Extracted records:

[Start of Attachment]

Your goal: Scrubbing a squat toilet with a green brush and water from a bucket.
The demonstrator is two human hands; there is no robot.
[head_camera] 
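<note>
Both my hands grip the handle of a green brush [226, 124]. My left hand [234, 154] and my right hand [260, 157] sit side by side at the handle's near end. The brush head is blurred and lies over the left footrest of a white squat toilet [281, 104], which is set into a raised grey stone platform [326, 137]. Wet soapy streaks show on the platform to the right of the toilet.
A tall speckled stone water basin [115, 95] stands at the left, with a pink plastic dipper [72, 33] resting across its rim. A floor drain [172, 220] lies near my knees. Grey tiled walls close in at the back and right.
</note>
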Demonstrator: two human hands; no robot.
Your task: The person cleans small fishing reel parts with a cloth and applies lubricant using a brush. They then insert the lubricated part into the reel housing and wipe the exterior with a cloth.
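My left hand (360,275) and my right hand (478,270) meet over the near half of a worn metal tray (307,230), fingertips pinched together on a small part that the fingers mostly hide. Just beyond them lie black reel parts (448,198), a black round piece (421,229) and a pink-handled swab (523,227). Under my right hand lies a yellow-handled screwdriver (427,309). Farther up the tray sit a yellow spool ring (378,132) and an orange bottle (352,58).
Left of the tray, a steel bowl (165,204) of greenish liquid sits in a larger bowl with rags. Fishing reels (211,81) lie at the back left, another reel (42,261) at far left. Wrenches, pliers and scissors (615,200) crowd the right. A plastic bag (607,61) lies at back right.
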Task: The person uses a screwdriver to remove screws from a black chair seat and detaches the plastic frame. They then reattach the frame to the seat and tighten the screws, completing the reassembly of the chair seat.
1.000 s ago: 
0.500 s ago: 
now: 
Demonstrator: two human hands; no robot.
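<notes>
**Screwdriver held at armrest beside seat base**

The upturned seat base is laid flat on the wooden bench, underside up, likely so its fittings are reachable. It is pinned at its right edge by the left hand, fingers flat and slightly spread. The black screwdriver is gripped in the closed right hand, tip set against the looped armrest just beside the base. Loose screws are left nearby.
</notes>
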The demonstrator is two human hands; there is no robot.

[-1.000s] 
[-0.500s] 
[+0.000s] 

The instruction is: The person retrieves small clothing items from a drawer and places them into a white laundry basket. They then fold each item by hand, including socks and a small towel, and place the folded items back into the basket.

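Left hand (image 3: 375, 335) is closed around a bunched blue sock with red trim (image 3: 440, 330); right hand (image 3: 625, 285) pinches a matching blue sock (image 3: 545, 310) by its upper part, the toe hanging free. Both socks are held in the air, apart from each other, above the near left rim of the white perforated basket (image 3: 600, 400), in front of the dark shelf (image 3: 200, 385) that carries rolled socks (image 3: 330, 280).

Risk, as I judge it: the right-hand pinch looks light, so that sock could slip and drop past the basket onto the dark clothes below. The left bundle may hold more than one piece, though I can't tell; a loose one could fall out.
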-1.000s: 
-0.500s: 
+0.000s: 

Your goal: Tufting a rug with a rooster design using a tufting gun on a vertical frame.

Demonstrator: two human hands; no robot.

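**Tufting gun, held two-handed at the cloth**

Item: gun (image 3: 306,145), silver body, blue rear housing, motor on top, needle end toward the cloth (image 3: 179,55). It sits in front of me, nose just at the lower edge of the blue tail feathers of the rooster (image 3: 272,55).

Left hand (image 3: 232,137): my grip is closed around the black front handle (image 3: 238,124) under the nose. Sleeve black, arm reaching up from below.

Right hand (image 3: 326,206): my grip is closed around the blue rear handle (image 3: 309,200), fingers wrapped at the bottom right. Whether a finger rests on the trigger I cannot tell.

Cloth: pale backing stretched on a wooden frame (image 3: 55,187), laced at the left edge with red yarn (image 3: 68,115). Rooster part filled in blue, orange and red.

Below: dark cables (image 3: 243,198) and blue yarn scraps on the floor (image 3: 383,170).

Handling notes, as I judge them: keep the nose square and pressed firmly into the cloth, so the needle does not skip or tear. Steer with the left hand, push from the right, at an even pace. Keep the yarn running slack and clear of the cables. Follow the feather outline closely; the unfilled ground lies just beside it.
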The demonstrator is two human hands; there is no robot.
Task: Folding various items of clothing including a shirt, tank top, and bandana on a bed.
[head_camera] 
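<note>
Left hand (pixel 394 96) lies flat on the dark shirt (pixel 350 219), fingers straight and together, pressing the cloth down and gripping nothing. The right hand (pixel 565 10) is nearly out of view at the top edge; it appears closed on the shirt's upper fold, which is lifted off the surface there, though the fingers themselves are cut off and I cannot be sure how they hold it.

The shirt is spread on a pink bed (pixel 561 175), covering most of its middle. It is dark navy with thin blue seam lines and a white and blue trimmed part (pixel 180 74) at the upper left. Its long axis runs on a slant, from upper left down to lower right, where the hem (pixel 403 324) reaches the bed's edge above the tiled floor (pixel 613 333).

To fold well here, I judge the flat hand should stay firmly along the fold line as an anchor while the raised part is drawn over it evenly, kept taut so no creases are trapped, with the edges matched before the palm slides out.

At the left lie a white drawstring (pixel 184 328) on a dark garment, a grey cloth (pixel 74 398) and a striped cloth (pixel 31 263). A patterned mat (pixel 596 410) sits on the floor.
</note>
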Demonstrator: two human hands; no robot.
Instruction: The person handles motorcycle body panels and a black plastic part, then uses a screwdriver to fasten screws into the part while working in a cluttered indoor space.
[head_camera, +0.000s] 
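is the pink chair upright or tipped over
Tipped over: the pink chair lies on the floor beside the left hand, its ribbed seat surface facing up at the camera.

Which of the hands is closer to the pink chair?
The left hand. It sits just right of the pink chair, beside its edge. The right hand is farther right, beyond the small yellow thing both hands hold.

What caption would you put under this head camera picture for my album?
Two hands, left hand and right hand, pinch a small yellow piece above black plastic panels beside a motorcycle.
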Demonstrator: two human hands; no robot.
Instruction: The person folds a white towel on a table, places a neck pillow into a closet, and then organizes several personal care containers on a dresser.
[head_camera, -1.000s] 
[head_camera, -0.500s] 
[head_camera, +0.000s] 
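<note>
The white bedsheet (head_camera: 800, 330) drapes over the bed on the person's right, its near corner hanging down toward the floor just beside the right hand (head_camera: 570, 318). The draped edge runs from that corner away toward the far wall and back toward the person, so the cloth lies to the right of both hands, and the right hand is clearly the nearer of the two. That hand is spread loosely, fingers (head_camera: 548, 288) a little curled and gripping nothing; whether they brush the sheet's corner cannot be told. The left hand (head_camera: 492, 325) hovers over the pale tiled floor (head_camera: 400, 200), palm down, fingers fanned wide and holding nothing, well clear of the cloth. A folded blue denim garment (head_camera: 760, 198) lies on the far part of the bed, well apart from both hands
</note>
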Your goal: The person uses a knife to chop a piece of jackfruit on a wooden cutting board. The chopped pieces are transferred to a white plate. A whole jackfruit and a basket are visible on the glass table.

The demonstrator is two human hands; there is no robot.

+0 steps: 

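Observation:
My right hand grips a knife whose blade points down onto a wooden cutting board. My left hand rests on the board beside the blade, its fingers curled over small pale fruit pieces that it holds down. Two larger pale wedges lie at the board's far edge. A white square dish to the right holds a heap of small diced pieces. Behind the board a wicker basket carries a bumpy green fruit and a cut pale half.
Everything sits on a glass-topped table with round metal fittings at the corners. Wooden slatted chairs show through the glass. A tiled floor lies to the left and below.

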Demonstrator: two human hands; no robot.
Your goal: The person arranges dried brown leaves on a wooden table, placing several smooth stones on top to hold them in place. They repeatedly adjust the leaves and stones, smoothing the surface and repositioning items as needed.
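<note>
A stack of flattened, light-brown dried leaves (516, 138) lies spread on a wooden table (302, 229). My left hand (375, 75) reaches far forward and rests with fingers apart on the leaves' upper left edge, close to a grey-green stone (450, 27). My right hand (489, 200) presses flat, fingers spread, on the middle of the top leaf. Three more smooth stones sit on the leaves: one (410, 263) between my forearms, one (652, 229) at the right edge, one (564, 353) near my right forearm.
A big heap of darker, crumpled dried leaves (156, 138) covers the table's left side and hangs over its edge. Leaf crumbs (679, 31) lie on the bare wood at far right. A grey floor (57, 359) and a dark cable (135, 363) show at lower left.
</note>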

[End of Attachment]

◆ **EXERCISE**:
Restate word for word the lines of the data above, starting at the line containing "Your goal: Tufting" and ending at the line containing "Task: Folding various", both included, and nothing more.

◆ **ANSWER FOR THIS EXERCISE**:
Your goal: Tufting a rug with a rooster design using a tufting gun on a vertical frame.

Demonstrator: two human hands; no robot.

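**Tufting gun, held two-handed at the cloth**

Item: gun (image 3: 306,145), silver body, blue rear housing, motor on top, needle end toward the cloth (image 3: 179,55). It sits in front of me, nose just at the lower edge of the blue tail feathers of the rooster (image 3: 272,55).

Left hand (image 3: 232,137): my grip is closed around the black front handle (image 3: 238,124) under the nose. Sleeve black, arm reaching up from below.

Right hand (image 3: 326,206): my grip is closed around the blue rear handle (image 3: 309,200), fingers wrapped at the bottom right. Whether a finger rests on the trigger I cannot tell.

Cloth: pale backing stretched on a wooden frame (image 3: 55,187), laced at the left edge with red yarn (image 3: 68,115). Rooster part filled in blue, orange and red.

Below: dark cables (image 3: 243,198) and blue yarn scraps on the floor (image 3: 383,170).

Handling notes, as I judge them: keep the nose square and pressed firmly into the cloth, so the needle does not skip or tear. Steer with the left hand, push from the right, at an even pace. Keep the yarn running slack and clear of the cables. Follow the feather outline closely; the unfilled ground lies just beside it.
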The demonstrator is two human hands; there is no robot.
Task: Folding various items of clothing including a shirt, tank top, and bandana on a bed.

Nothing remains to be answered in this exercise.